Emek Partisi İzmir İl Örgütü çalışanlar için asgari ücret beklentisi raporunu paylaştı. Partinin İzmir genelinde yaptığı araştırmada 341 katılımcı yer aldı. Yüz yüze anketin sonuçlarına göre, en yüksek asgari ücret beklentisi, çalışanların ekonomik durumlarını gözler önüne serdi. Katılımcıların %32,3’ü 25.001-35.000 TL arasında maaş almakta olup, %15,2’si ise asgari ücret ile geçinmek zorunda. Rapor, İzmir’in farklı ilçelerindeki demografik ve ekonomik verilerle birlikte, çalışanların maaş beklentilerini de ortaya koydu.
İzmir’in çalışan profili
Araştırmaya katılan 341 kişinin %72,7'si erkek, %27,3'ü ise kadındı. Katılımcıların çoğu 35-44 yaş aralığındayken, eğitim seviyesi olarak en fazla lise mezunu olanlar (%41,9) dikkat çekti. Çalışanların önemli bir kısmı (%52,5) hizmet sektöründe görev yapıyor. Araştırmaya katılanların %68,6'sı ise kredi borcu taşıyor.
Katılımcıların %32,3'ü, 25.001 TL ile 35.000 TL arasında maaş alırken, %15,2'si asgari ücretle çalışıyor. Bu oran, İzmir'deki düşük maaşlarla geçinmeye çalışan geniş bir çalışan kesiminin olduğunu gözler önüne seriyor. Ev sahipliği oranı ise %50,7 iken, kiracılar %49,3’ü oluşturuyor. Kiralar, çalışanların maaşlarını zorlayacak kadar yüksek. Katılımcıların %73,2'si 15.000 TL ve üzeri kira ödediğini belirtti.
Gıda ve yaşam maliyetleri
Araştırmada yer alan katılımcıların %49,9'u, gıda harcamalarına aylık 10.000 TL ve üzerinde bir bütçe ayırıyor. Çalışanlar, enflasyon karşısında maaşlarının eridiğini ve yaşam standartlarının giderek düştüğünü belirterek, hükümetten yeni bir düzenleme beklediklerini vurguladı.
"Yoksulluk sınırının üstünde asgari ücret için mücadeleye"

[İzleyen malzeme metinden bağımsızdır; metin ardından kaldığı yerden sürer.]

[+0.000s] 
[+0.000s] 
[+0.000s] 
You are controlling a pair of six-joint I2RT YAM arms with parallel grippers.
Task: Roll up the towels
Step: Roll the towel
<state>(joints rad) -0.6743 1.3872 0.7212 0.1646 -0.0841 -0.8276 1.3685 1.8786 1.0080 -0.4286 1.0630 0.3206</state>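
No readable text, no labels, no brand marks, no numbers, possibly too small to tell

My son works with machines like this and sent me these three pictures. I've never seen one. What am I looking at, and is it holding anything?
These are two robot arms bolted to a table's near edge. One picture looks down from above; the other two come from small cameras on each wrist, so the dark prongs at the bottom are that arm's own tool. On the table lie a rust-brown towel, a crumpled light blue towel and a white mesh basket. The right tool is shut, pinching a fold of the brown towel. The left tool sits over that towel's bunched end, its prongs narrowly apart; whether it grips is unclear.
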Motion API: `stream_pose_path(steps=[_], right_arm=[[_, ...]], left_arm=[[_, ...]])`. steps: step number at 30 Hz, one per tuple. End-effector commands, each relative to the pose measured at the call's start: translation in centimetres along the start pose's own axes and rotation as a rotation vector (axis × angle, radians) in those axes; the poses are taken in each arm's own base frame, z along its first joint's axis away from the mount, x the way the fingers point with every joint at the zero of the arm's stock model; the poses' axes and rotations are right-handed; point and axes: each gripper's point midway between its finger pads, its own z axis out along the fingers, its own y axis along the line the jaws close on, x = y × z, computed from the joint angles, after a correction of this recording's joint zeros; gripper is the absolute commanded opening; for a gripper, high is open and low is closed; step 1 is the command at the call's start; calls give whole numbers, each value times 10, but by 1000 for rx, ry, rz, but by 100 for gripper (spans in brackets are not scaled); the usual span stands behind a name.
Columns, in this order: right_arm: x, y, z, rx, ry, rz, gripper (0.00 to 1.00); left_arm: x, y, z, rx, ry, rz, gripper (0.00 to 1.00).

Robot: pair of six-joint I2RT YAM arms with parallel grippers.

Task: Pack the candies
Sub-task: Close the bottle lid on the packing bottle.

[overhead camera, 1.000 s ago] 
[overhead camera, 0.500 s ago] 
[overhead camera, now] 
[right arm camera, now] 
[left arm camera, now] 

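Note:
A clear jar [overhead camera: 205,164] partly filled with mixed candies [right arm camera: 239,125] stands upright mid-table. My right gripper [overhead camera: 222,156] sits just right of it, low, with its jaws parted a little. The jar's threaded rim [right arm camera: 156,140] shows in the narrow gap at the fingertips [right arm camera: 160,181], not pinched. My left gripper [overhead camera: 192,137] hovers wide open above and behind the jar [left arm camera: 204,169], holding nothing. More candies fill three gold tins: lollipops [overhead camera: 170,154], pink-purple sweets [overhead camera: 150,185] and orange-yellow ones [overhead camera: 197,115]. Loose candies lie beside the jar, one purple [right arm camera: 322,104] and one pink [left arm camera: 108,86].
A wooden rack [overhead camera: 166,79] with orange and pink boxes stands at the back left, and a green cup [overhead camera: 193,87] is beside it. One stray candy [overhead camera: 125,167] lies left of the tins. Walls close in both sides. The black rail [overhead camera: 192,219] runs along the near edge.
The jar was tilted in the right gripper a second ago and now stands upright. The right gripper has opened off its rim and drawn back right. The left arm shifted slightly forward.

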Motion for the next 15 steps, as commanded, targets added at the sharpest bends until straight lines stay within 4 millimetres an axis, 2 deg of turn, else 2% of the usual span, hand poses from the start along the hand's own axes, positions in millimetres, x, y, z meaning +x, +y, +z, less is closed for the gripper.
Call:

Emek Partisi İzmir İl Örgütü, asgari ücretin yalnızca açlık sınırında değil, yoksulluk sınırının üstünde belirlenmesi gerektiğini vurguladı. Rapora dair yapılan açıklamada şu ifadeler kullanıldı:
"Türkiye'nin en büyük toplu sözleşmesi olan asgari ücret için iktidar, patron örgütleri ve sendika temsilcilerinden oluşan Asgari Ücret Tespit Komisyonu 10 Aralık'ta görüşmelere başladı. Komisyonda sermaye cephesi teknik bakımdan bile çoğunluğu oluştururken, işçileri temsilen bulunan Türk-İş "Asgari ücretliler bizim üyemiz değil" diyerek sorumluluğu üstünden atarak komisyona katılıyor.
Erdoğan-Şimşek programı patronların yüzünü güldürmeye, cebini doldurmaya devam ederken işçi ve emekçiler yoksulluğun pençesinde yaşam mücadelesini sürdürüyor. 2024 asgari ücreti 17.002 TL belirlendiğinden bu yana enflasyondaki artış, temel yaşam ihtiyaçlarına gelen ve durdurulamayan zamlar asgari ücretin açlık sınırının altına hapsetti. İktidar Temmuz'da işçi ve emekçilerden yükselen ek zam talebini görmezden gelirken, "Ücretler artarsa enflasyon artar" yalanlarıyla esas sebebi şirketlerin aşırı karları olan enflasyonun faturasını açlık sınırı altında ücretlere işçilere kesti."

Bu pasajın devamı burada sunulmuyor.